La forme compte aussi. Elle peut aider à se décentrer ou à aborder une question ardue différemment.
→ Ici la question commune qu’auront à traiter les acteurs serait : Quelle démarche pour quelle question ?
Pour les pouvoirs publics locaux, la capacité à raisonner et organiser les politiques/programmes/dispositifs portés au titre de leurs compétences.
Nous avons vu précédemment retenu l’engagement des collectivités comme un élément commun aux expériences analysées. En analysant plus avant les ressorts de leur capacité à agir, nous pouvons retenir que ces collectivités ont été en capacité d’articuler plusieurs leviers mettant à profit différents programmes ou dispositifs.
→ Ici la question commune qu’auront à traiter les acteurs publics serait : quels sont les outils à ma disposition et comment les agencer pour répondre aux besoins des acteurs et du territoire ? Par exemple, pour accompagner un réagencement des acteurs aux rapports de force déséquilibrés, comment réallouer les financements pour les amener à travailler autrement ?
La capacité financière.
Que ce soit pour financer l’animation, que ce soit pour inciter les acteurs à travailler autrement (en réallouant les ressources entre eux), que ce soit pour expérimenter… les expériences que nous avons explorées ont bénéficié de moyens financiers dédiés.

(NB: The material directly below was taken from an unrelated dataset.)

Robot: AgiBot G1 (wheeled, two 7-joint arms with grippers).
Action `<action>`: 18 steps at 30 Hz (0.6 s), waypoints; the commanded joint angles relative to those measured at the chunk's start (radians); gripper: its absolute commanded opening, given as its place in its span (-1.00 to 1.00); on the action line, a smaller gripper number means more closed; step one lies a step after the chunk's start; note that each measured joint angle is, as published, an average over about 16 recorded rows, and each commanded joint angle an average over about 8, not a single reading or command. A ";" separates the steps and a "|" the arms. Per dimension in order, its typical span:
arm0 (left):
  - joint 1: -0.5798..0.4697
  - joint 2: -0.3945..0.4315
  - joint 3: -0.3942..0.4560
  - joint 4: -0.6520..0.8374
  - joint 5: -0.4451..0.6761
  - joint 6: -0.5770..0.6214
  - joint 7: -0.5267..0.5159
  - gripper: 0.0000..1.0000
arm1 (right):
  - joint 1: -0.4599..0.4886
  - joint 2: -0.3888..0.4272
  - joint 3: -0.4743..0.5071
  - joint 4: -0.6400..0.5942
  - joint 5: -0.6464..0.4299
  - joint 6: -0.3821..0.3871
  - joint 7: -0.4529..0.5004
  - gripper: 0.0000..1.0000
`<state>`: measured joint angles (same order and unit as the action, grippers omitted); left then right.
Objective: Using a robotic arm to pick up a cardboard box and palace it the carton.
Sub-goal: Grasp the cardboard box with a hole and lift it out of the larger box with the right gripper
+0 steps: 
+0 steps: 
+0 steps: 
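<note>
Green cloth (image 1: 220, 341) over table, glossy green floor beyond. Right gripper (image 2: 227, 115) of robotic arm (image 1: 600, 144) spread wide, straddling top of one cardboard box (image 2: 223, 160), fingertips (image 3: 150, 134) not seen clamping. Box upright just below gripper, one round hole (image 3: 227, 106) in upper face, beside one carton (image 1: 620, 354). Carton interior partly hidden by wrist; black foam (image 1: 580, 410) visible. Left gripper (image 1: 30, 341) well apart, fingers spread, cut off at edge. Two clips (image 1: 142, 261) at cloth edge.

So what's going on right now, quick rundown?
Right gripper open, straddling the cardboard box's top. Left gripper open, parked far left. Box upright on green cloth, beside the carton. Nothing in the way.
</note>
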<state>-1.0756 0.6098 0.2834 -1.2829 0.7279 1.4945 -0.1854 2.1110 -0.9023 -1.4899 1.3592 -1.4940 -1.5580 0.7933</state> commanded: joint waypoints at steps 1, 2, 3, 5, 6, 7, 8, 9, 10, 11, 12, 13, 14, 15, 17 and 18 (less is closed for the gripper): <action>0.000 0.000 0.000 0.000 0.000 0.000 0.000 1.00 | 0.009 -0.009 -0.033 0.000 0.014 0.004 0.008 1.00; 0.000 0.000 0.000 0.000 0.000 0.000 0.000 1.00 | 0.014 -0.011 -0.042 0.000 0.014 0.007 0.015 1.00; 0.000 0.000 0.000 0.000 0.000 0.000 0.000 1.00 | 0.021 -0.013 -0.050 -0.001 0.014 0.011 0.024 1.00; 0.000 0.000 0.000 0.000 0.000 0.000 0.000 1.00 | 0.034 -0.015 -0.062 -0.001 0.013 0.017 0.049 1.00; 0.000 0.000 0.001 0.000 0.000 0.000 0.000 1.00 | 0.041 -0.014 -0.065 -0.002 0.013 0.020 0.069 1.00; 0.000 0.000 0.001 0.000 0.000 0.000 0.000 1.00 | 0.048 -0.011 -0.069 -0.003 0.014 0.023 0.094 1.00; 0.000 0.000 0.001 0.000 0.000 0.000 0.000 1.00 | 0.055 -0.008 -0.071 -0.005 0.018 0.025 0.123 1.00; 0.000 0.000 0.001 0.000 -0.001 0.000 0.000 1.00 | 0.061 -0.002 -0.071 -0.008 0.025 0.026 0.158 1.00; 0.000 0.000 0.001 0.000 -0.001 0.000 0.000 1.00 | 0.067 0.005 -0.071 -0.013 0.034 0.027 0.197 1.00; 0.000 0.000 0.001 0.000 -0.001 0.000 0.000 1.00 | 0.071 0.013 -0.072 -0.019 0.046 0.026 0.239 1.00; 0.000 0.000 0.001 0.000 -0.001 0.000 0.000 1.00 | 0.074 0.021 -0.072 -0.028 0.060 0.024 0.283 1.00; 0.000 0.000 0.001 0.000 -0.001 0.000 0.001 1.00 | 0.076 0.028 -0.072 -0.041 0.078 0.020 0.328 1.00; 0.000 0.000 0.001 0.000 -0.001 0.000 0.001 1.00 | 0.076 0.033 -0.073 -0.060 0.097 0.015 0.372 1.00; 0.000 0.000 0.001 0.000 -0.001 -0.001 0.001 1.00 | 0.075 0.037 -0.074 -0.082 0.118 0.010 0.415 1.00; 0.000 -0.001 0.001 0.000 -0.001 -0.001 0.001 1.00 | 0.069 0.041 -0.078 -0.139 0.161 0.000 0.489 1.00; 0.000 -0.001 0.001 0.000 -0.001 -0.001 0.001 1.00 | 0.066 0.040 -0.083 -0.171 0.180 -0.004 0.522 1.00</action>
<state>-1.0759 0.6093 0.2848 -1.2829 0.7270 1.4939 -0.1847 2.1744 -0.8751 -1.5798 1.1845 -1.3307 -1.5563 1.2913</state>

La recherche porte autant sur le modèle économique de la démarche collective que le modèle économique de chacune des actions.
→ Ici la question commune qu’auront à traiter les acteurs publics serait : quelle ingénierie financière mettre en place ?
Ces dix items peuvent être vus comme des éléments communs aux expériences, malgré ou en raison de la diversité des contextes. Et surtout comme des questions qui se poseront aux acteurs territoriaux et auxquelles, ils devront apporter leurs propres réponses en fonction de leur contexte.